Akan tetapi, bagaimana dengan isu pribumi-pendatang yang selalu menjadi perbincangan hangat akhir-akhir ini. Isu ini akan bergulir ketika arah dukungan Presiden Joko Widodo terlihat ke salah satu kubu. Jika arah dukungan Presiden Jokowi ke Prabowo, otomatis Prabowo akan melanjutkan semua pekerjaan rumah yang ditinggalkan pendahulunya, termasuk meyakinkan masyarakat terkait label "antek asing." Poin ini memang bukan hal yang mudah.

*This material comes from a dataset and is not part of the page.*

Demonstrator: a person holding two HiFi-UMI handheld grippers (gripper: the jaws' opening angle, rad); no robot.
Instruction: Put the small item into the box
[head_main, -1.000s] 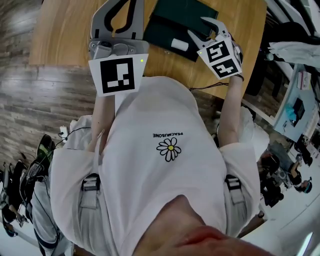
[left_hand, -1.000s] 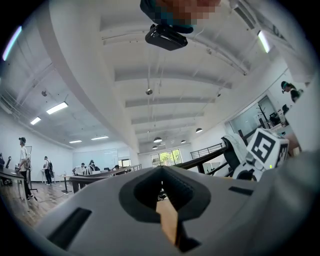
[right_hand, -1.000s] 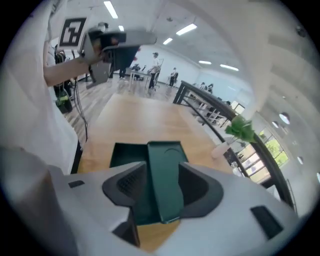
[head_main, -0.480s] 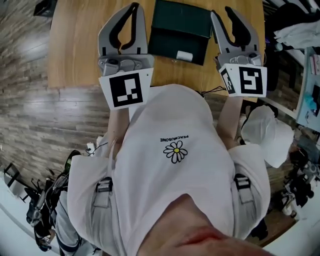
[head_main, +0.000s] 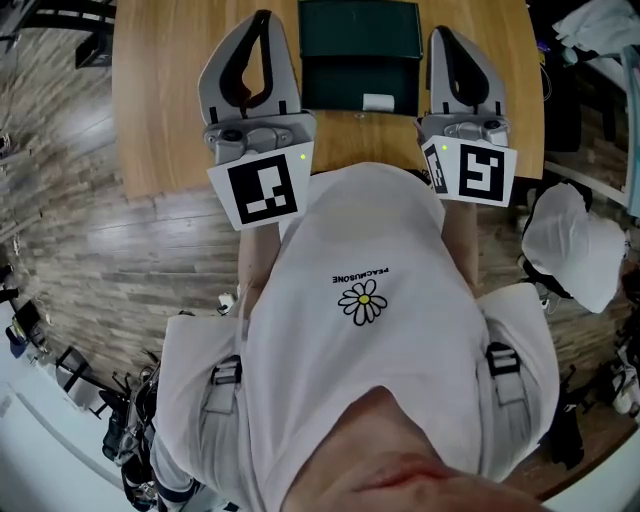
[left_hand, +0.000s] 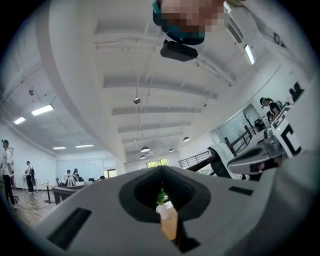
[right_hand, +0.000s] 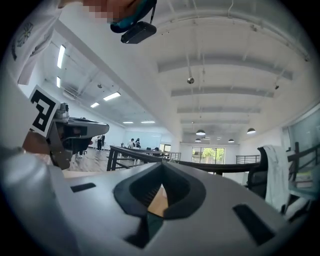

Ketika desain Undang-Undang Cipta Kerja (Omnibus Law) diinterpretasi sebagai bentuk dukungan kepada investor asing, hal ini tentunya dapat menimbulkan polemik di masyarakat. Masing-masing pendukung bisa saja menggunakan isu ini sebagai bentuk perlawan terhadap rivalnya di masa kampanye Pilpres.
Fenomena polarisasi yang diciptakan melalui opisisi biner pada dasarnya memecah-belah persatuan bangsa. Penciptaan oposisi biner demi memperkuat dukungan justru jatuh pada tindakan diskriminasi. Dalam kutub oposisi biner, salah satu kubu pasti akan didahulukan dan menjadi subordinasi. Di dalam dua kutub yang saling mengsubordinasi, dipastikan muncul tindakan-tindakan yang lebih berbahaya lainnya, yakni permusuhan di level horisontal-masyarakat. Anehnya, permusuhan ini bisa berkubang di hati para pendukung hingga bertahun-tahun. Hemat saya, ini sesuatu yang menggelikan.
Menuju Pemilu 2024, keadaan-keadaan demikian sejatinya perlu dihindari. Isu-isu seputar identitas suku, agama, ras, golongan, dan lain-lain harus dikesampingan demi sportivitas pertarungan visi-misi pemimpin dan kemajuan bangsa ke depan. Poin yang perlu dikedepankan dalam hal ini adalah kedewasaan kita dalam berdemokrasi. Sportivitas dalam bertarung ide, gagasan, visi-misi, dan kepemimpinan-lah yang perlu dijaga dan dipertontonkan kepada semua masyarakat termasuk dalam sekat-sekat pikiran kubu pendukung para kandidat.
Jika kita mendambakan Pemilu yang demokratis dan damai, apa yang mungkin dipersiapkan agar politik identitas tidak lagi diobral? Apa yang mungkin bisa dilakukan untuk mengurung politik identitas? Di era perkembangan informasi dan teknologi, diksi dan viralitas adalah dua hal perlu kita cermati secara bijak dan mendalam. Di ruang digital, porsi penggunaan diksi memecah-belah, hemat saya, perlu dikendalikan. Tata ruang berkomunikasi dan berinteraksi di jagat maya harus bijak dan beradab.
Semua kenyataan ini dirasa penting karena pola interaksi di ruang digital kerapkali memainkan perasaan setiap orang secara masif. Akibat permainan perasaan karena tontonan atau bacaan tertentu di media sosial, orang akhirnya ramai-ramai mengviralkan apa yang ditonton atau dibaca kepada orang lain. Fenomena seperti ini seringkali membuat masyarakat terpecah-belah. Diksi-diksi sarkasme, fitnah, hinaan, berita bohong, dan diskriminasi akhirnya bertebaran di mana-mana. Dari sinilah konsep-konsep diskriminasi mulai muncul. Label-label konservatis dan propagandis akhirnya digulirkan untuk memecah-belah kesatuan bangsa.